Moi qui me trouvais là parce que je travaille un peu dans la musique (avec des musiciens pas-stars-du-tout), je me suis demandé pourquoi les cadres de Grand-Distributeur-International étaient aussi déférents, aussi respectueux et même carrément flagorneurs avec Future-Star et Grande-Dame-de-la-Chanson. Je me disais qu'ils étaient bien placés pour n'avoir aucune illusion sur ces deux femmes, qui étaient décoratives à la télé, mais dont ils connaissaient par coeur tous les défauts, et dont ils ne pouvaient que subir la bêtise crasse, la prétention mal-placée, l'ego démesuré, les caprices hystériques et tout un tas d'autres joies du même acabit. Comme en plus, dans ces deux cas, c'était uniquement l'argent de Grand-Distributeur-International qui avait changé une idiote sans talent en invitée permanente des émissions de prime-time, j'avais du mal à comprendre comment ils pouvaient faire semblant de croire qu'elles étaient vraiment devenues des déesses qui ne font jamais caca.

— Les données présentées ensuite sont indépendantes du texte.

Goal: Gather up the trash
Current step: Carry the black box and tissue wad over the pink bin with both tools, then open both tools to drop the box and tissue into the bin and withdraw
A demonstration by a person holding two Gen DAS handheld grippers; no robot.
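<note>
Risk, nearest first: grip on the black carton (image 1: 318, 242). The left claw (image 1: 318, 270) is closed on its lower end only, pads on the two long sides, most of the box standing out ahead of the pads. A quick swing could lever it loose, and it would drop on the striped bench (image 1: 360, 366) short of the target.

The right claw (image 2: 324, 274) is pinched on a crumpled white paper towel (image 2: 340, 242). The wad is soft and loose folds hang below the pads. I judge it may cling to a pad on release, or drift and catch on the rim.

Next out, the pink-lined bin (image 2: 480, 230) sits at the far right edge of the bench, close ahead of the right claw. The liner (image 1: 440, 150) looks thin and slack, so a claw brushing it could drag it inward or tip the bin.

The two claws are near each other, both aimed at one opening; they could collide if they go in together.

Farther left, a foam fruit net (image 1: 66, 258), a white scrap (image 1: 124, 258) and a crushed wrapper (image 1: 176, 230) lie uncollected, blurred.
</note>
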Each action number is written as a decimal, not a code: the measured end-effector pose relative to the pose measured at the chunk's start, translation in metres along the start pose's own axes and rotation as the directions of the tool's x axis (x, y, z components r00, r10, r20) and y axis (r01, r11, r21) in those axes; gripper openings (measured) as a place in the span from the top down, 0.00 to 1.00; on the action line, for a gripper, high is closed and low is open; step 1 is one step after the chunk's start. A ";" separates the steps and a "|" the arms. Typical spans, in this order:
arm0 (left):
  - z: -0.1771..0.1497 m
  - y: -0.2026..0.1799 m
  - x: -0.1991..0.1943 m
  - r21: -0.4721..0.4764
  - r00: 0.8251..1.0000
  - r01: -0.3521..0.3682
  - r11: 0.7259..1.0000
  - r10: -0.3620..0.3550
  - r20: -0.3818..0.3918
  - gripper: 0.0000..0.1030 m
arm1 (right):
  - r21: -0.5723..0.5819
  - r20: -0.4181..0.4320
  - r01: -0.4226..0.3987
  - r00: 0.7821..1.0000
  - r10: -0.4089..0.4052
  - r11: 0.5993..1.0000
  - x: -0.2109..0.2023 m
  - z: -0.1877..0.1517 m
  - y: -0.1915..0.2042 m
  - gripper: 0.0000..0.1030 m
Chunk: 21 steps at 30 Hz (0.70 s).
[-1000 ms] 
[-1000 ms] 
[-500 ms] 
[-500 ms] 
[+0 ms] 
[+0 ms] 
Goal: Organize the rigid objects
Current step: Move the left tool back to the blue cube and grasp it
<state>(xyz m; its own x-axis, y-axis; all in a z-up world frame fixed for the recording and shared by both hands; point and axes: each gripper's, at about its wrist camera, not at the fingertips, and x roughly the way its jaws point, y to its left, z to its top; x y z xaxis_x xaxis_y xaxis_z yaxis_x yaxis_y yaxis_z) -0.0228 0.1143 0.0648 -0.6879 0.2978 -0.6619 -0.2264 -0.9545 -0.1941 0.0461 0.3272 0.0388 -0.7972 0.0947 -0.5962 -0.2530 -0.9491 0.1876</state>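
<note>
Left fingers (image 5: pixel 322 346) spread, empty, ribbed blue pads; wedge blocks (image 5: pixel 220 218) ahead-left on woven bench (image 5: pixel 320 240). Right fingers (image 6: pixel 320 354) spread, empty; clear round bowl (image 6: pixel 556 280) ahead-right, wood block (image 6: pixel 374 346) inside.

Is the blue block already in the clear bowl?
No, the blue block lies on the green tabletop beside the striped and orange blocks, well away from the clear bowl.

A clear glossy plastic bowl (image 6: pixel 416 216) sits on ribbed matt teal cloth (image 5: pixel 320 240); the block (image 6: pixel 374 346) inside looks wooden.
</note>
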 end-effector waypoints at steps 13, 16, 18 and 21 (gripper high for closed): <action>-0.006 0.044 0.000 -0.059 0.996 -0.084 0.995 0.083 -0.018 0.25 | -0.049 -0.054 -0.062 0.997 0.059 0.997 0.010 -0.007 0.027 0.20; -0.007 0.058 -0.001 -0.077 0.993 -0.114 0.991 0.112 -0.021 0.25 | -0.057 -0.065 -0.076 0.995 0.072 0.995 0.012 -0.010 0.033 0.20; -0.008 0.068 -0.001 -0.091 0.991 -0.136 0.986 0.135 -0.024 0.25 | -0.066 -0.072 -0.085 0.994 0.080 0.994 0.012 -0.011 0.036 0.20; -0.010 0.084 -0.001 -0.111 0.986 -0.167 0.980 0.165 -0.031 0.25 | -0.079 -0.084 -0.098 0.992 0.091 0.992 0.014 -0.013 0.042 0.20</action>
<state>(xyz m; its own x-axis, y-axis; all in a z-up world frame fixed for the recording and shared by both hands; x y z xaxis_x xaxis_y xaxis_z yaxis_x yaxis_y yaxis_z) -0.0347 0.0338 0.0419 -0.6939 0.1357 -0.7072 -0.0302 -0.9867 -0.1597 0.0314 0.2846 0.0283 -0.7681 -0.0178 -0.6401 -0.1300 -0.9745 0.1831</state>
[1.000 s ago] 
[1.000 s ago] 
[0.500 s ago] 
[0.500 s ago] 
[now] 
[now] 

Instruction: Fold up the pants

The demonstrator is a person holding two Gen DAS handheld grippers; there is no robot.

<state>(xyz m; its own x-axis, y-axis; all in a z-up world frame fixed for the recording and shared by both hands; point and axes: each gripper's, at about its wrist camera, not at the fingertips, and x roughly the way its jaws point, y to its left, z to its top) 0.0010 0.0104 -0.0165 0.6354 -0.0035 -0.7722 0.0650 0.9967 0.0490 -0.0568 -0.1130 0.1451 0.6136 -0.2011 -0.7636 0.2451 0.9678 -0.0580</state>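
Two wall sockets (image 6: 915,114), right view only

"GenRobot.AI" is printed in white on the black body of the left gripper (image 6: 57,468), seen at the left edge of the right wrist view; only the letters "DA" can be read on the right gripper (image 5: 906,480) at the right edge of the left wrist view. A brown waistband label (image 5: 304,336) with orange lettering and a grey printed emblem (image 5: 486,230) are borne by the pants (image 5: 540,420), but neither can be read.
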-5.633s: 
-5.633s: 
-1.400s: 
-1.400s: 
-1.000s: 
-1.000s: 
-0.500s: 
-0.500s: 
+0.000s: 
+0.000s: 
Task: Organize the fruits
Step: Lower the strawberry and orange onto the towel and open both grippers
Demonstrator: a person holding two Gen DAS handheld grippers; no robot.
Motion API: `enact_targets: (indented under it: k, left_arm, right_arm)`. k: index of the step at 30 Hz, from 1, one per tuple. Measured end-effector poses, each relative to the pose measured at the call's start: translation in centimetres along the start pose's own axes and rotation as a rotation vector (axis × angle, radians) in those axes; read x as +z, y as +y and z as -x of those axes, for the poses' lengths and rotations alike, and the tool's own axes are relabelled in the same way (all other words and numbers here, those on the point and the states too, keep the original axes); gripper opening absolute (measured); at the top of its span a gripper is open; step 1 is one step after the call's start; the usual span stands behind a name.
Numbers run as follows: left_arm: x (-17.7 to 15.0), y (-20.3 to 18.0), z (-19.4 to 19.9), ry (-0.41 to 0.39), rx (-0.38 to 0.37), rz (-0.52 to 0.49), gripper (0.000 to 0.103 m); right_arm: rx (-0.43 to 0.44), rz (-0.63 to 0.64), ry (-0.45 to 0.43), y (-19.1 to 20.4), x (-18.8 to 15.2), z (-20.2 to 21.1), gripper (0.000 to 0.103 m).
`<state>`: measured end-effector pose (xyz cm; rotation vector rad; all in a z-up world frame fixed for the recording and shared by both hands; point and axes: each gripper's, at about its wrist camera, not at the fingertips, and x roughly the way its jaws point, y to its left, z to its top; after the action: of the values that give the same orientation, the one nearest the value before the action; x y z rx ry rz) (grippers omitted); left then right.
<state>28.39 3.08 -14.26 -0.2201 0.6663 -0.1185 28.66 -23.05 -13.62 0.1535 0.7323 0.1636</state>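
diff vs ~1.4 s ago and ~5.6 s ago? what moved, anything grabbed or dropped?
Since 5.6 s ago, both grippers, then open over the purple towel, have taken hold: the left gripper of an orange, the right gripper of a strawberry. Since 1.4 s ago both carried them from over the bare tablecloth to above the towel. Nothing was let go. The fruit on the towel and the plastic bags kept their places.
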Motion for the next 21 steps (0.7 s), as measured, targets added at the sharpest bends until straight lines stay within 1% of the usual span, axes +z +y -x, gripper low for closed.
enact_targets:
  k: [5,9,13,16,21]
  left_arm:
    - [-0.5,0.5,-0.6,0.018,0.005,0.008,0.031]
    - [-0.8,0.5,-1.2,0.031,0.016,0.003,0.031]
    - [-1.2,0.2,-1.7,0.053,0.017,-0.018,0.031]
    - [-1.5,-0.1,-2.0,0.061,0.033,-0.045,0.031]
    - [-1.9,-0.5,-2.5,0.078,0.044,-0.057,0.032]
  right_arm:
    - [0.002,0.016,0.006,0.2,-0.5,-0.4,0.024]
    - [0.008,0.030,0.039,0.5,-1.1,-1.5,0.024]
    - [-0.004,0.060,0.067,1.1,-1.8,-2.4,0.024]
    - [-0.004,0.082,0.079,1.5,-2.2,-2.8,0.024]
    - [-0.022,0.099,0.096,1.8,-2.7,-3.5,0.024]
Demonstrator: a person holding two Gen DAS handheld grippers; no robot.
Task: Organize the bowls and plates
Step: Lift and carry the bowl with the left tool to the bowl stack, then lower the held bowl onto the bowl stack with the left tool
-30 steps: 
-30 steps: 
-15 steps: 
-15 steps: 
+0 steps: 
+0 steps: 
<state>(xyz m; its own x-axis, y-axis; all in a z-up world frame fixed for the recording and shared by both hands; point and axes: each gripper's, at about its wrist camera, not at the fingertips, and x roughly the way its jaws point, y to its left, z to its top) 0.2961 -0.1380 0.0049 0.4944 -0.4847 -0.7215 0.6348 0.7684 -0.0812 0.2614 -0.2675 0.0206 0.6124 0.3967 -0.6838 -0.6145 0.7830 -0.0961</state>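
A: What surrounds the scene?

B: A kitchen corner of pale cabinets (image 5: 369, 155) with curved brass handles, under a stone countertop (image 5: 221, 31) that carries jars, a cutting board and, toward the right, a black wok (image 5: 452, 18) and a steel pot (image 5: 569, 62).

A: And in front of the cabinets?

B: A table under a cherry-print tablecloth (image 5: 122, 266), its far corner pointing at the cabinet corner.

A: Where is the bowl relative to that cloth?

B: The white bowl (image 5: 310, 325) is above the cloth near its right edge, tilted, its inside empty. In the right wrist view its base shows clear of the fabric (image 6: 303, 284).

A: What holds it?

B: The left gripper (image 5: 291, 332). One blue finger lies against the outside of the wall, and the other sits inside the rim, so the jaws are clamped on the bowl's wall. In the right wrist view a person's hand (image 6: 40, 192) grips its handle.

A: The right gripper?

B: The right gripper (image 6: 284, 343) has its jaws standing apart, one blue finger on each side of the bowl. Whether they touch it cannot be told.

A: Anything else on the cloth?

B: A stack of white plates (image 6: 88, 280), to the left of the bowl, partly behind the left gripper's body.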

Et puis j'ai discuté avec Meilleur-Directeur-Artistique-de-la-Terre, qui est dans ce domaine le type le plus intelligent, le plus compétent et le plus chaleureux que je connaisse (il est tellement tout ça qu'il a été recruté par un label où il ne travaille QU'AVEC des artistes qui vendent les disques par millions). Quand il part sur un projet avec un chanteur à qui je ne confierais pas mes bébés (même en photo), Meilleur-Directeur-Atrtistique-de-la-Terre est toujours enthousiaste. Il adore raconter des anecdotes sur son métier, mais je ne l'ai jamais entendu émettre la moindre critique sur un chanteur, même pour dire que c'est quelqu'un qui mange salement ou qui a eu un geste d'agacement en 1976. Ca me sidère. Mais ce que j'ai fini par comprendre, c'est qu'une fois qu'il a changé un gars normal en Star de la Chanson, Meilleur-Directeur-Artistique-de-la-Terre y croit. Tout simplement.

Exactement comme nous, une fois qu'on a élu par défaut une grande gueule qui pique dans la caisse, on croit qu'il a vraiment la stature d'un Président de la République.